RISSA SFIORATA A PECHINO DURANTE LA VISITA DI DONALD TRUMP! UN AGENTE DEL SECRET SERVICE AMERICANO È STATO FERMATO DALLE AUTORITÀ CINESI ALL’INGRESSO DEL TEMPIO DEL CIELO, PERCHÉ ARMATO: TRA I FUNZIONARI STATUNITENSI E GLI ADDETTI ALLA SICUREZZA LOCALI È NATO UN CONFRONTO MOLTO ACCESO, POI ALLA FINE LA FACCENDA SI È RISOLTA CON UN COMPROMESSO – UN SECONDO EPISODIO DI CAOS C’È STATO DOPO L’USCITA DI TRUMP DAL TEMPIO DEL CIELO, QUANDO ALCUNI FUNZIONARI CINESI AVREBBERO…
Sintesi dell’articolo di Jack Hobbs per https://www.irishstar.com/
Momenti di tensione a Pechino durante la visita di Stato di Donald Trump in Cina. Un agente del Secret Service che accompagnava il gruppo stampa al seguito del presidente sarebbe stato fermato dalle autorità cinesi all’ingresso del Tempio del Cielo perché armato, provocando un acceso confronto tra funzionari statunitensi e addetti alla sicurezza locali.
L’episodio sarebbe avvenuto dopo l’incontro tra Trump e il presidente cinese Xi Jinping, durante il quale i due leader hanno discusso di dispute commerciali, delle tensioni su Taiwan e della guerra in Iran. Terminato il colloquio, durato due ore e quindici minuti, Trump ha visitato con Xi il complesso storico del Tempio del Cielo.
xi jinping e donald trump a pechino foto lapresse
Come riporta Danny Kemp dell’AFP, il gruppo stampa è rimasto bloccato per quasi mezz’ora mentre funzionari americani e cinesi discutevano sull’accesso dell’agente armato all’area del tempio.
Secondo il giornalista, la situazione sarebbe diventata progressivamente più tesa, con reporter e funzionari trattenuti temporaneamente in una stanza laterale durante il confronto. Alla fine sarebbe stato raggiunto un compromesso, anche se i dettagli dell’accordo non sono stati resi noti.
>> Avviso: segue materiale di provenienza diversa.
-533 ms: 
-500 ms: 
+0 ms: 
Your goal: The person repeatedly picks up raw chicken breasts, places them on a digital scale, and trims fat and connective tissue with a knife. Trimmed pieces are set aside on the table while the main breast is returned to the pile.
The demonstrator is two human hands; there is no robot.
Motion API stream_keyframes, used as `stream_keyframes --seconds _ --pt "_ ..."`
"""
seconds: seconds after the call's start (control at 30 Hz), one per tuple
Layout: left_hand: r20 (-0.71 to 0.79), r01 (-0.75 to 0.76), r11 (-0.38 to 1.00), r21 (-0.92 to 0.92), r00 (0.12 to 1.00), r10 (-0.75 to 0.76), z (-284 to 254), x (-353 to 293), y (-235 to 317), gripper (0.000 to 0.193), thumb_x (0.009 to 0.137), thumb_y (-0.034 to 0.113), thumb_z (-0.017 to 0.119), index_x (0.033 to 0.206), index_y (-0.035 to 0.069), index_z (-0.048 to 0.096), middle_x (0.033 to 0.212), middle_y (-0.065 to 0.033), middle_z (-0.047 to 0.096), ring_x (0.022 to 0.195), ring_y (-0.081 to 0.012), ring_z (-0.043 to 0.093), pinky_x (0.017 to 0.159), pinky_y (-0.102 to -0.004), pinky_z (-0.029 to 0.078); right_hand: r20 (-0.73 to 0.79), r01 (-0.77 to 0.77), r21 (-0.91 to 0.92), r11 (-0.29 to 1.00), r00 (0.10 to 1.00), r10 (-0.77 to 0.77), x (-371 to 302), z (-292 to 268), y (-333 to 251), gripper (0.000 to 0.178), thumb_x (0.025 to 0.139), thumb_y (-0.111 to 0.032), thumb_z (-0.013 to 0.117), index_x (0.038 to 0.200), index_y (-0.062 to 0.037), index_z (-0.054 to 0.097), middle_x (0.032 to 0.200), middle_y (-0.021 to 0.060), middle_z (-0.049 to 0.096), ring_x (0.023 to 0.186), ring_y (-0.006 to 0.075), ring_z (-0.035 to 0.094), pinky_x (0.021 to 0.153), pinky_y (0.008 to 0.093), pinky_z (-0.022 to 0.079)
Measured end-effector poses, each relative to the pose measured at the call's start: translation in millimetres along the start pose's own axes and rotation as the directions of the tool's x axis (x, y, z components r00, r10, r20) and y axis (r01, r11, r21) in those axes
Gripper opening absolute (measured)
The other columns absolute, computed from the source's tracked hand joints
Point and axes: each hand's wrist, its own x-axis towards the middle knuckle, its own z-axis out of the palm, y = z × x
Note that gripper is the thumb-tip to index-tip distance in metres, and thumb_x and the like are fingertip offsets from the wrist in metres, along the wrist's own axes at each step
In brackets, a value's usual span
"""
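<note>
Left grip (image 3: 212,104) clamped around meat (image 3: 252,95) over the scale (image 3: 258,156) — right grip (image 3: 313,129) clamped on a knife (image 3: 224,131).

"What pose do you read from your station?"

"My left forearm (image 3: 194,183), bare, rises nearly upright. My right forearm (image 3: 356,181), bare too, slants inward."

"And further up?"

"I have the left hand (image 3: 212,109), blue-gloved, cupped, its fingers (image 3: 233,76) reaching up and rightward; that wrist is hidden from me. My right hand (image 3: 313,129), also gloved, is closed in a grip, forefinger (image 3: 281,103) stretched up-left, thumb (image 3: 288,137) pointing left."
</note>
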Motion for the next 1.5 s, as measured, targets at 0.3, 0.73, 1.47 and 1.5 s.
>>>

Kemp ha inoltre riferito di un secondo momento di attrito dopo l’uscita di Trump dal tempio, quando alcuni funzionari cinesi avrebbero tentato più volte di impedire ai reporter e allo staff americano di lasciare l’area per raggiungere il corteo presidenziale.
xi jinping e donald trump a pechino foto lapresse.
Secondo quanto scrive Jack Hobbs su “The Irish Star”, la visita di Trump a Pechino è stata accompagnata da imponenti misure di sicurezza. Circa trenta voli in arrivo e in partenza dall’aeroporto internazionale della capitale sarebbero stati cancellati per facilitare l’arrivo del presidente americano.
Dopo il recente tentativo di attentato ai danni di Trump, tutto il personale del Four Seasons, hotel dove soggiorna la delegazione statunitense, avrebbe inoltre registrato la propria identità presso le autorità cinesi.
Tra le altre misure adottate figurano agenti armati, controlli con tende di screening e barriere di sicurezza attorno all’hotel. Il New York Times riferisce inoltre che le strutture alberghiere vicine all’ambasciata americana risultavano senza disponibilità per tutta la durata della visita presidenziale.
soldati cinesi urlano per trump foto lapresse
Prima della cena di Stato, Trump è stato anche ripreso mentre brindava con Xi Jinping. Dopo aver sorseggiato una bevanda frizzante da un calice, il presidente americano avrebbe fatto una smorfia prima di consegnare il bicchiere a un assistente pronunciando un rapido “thank you”.
La natura della bevanda non è stata chiarita e sui social sono rapidamente circolate varie ipotesi e teorie, contestate però da altri utenti che hanno interpretato il gesto semplicemente come parte del protocollo diplomatico.